**EXERCISE DESCRIPTION**
Within the records that follow, restate exactly the lines from the line with "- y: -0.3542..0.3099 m" down to the line with "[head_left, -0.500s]", including both. Omit the pictures.

**DATA FOR THIS TASK**
>>
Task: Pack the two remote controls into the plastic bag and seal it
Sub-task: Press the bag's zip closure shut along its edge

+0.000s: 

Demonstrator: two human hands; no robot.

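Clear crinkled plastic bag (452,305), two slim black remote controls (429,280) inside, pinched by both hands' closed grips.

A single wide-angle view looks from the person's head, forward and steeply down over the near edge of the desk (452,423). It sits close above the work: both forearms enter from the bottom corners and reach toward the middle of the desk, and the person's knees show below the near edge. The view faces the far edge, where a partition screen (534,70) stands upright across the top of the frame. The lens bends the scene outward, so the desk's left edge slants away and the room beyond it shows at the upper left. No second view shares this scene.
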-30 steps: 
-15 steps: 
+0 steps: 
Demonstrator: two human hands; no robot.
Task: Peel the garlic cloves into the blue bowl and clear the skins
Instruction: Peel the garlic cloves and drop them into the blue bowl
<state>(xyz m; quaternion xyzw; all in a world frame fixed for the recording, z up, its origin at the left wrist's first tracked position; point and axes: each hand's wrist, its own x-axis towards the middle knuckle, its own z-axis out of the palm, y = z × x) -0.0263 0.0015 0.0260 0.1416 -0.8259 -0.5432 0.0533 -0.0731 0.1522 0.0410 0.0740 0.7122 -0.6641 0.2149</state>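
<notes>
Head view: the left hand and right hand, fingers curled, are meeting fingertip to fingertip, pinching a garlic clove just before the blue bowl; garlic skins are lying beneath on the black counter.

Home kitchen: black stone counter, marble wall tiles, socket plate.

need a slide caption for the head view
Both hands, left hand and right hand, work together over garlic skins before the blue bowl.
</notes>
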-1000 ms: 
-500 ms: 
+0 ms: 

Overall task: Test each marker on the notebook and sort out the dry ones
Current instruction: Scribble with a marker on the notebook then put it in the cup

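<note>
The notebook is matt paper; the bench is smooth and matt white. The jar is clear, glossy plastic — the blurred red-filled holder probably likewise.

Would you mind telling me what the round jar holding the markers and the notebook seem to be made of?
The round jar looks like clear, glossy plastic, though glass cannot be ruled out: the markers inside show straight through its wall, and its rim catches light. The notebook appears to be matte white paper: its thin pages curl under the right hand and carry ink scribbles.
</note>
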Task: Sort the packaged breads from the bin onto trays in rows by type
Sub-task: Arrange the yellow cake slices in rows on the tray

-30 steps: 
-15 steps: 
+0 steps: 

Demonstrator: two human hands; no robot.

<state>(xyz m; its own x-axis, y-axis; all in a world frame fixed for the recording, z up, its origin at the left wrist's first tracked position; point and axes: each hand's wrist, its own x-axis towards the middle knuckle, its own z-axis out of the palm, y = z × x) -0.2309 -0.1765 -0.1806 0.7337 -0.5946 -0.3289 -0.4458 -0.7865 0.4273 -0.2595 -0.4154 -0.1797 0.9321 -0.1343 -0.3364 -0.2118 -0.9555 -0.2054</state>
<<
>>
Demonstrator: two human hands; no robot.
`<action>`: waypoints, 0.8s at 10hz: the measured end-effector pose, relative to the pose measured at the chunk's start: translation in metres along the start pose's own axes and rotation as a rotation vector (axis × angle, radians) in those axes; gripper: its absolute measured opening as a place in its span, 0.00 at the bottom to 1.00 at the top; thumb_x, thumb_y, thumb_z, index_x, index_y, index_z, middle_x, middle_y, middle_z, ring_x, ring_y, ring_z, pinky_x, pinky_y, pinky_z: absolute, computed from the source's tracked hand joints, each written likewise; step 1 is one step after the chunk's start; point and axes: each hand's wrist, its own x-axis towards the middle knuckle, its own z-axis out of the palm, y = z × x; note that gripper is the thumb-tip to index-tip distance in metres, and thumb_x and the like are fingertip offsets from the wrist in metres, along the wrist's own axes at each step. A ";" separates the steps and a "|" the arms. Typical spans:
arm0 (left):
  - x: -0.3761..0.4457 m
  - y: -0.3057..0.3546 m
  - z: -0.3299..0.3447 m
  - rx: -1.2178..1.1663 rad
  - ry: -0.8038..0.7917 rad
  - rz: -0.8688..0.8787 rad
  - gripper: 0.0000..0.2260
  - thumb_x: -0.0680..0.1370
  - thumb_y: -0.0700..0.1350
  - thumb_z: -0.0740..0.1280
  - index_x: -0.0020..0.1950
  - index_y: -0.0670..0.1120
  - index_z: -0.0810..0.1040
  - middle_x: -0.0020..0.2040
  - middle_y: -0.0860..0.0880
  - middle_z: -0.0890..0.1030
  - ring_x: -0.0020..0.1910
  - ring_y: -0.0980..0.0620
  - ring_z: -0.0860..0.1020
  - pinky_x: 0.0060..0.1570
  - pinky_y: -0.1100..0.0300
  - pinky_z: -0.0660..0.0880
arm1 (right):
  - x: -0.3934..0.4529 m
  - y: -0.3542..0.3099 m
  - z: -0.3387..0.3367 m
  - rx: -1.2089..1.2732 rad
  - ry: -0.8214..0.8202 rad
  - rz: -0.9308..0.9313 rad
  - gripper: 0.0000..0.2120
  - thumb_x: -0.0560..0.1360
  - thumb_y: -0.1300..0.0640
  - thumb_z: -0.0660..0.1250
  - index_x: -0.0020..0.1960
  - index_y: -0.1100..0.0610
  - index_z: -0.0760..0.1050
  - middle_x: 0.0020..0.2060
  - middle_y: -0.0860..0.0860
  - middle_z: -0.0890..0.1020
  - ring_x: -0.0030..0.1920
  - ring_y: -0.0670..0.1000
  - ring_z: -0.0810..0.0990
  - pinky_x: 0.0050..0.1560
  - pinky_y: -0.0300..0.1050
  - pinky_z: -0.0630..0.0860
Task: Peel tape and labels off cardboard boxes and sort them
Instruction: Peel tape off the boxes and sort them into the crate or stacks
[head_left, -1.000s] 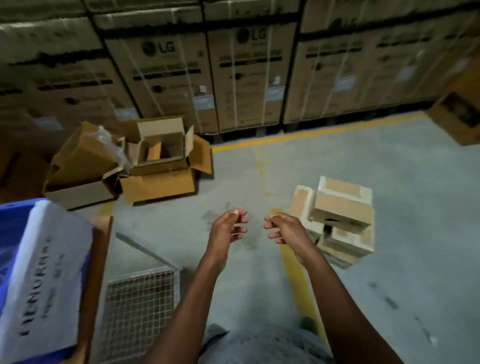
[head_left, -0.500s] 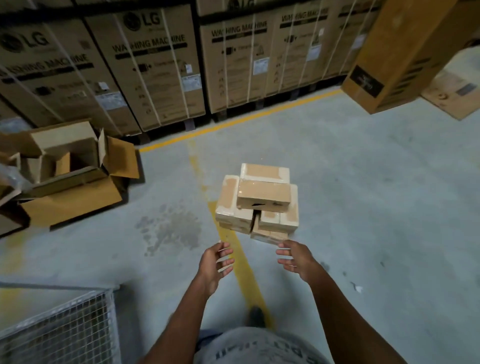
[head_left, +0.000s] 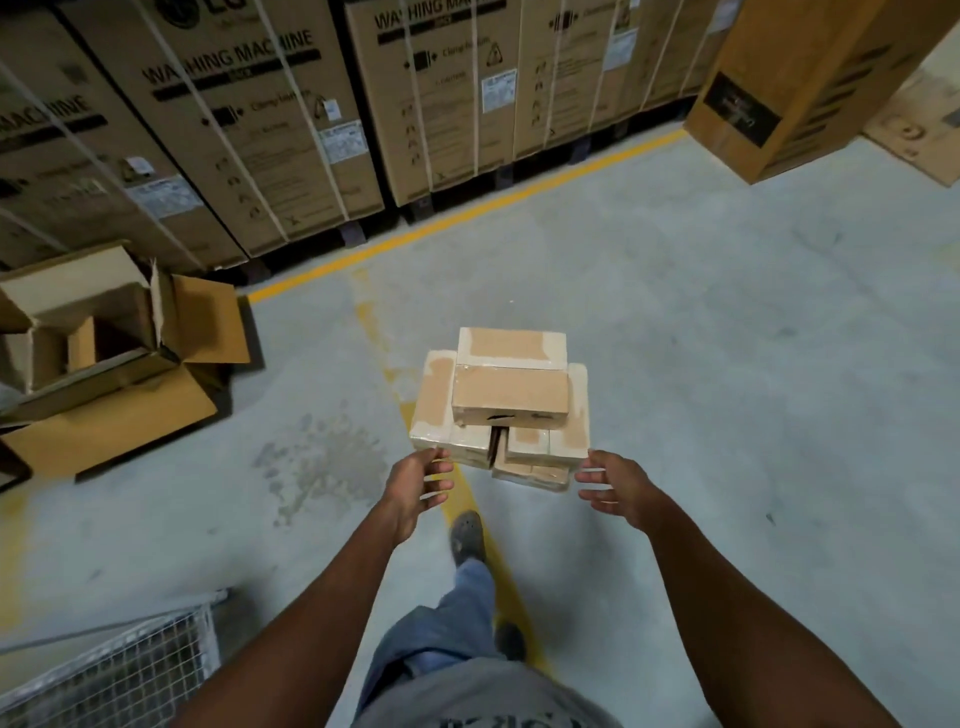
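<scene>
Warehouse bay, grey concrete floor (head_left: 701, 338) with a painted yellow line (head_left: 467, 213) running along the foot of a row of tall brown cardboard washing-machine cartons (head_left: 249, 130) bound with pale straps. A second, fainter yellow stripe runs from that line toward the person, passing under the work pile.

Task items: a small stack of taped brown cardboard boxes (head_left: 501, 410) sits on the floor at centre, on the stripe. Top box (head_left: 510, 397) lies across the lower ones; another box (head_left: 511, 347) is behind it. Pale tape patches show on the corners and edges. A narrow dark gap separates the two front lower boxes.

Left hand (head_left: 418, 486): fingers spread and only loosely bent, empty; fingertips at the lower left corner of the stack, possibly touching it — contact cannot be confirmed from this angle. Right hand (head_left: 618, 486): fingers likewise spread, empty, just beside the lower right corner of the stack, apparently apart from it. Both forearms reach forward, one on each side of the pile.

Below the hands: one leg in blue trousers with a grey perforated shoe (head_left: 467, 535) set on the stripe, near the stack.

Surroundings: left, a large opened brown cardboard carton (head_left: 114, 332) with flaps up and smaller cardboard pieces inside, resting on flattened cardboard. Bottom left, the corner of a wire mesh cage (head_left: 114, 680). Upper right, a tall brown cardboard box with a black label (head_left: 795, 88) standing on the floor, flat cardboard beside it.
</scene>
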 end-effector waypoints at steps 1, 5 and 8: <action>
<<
**SOLUTION**
  - y: -0.3542..0.3099 m
  - z: -0.3387..0.3367 m
  - rx: -1.2089..1.2732 rad
  - ry: -0.8214..0.8202 rad
  - rz: -0.9308..0.9313 rad
  - gripper: 0.0000..0.2120
  - thumb_x: -0.0560..0.1360
  - thumb_y: -0.1300..0.0640
  - thumb_z: -0.0660..0.1250
  - index_x: -0.0020..0.1960
  - index_y: -0.1100..0.0610
  - index_z: -0.0760..0.1050
  - middle_x: 0.0020..0.2060
  - middle_y: -0.0860..0.0860
  - middle_z: -0.0890..0.1020
  - ring_x: -0.0030..0.1920
  - ring_y: -0.0670..0.1000
  - ring_z: -0.0810..0.0990
  - pinky_x: 0.0050..0.1560
  - pinky_y: -0.0300..0.1050
  - pinky_z: -0.0630..0.0860
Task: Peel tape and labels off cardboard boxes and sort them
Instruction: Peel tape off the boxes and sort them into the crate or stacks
[head_left, -1.000s] 
[head_left, -0.500s] 

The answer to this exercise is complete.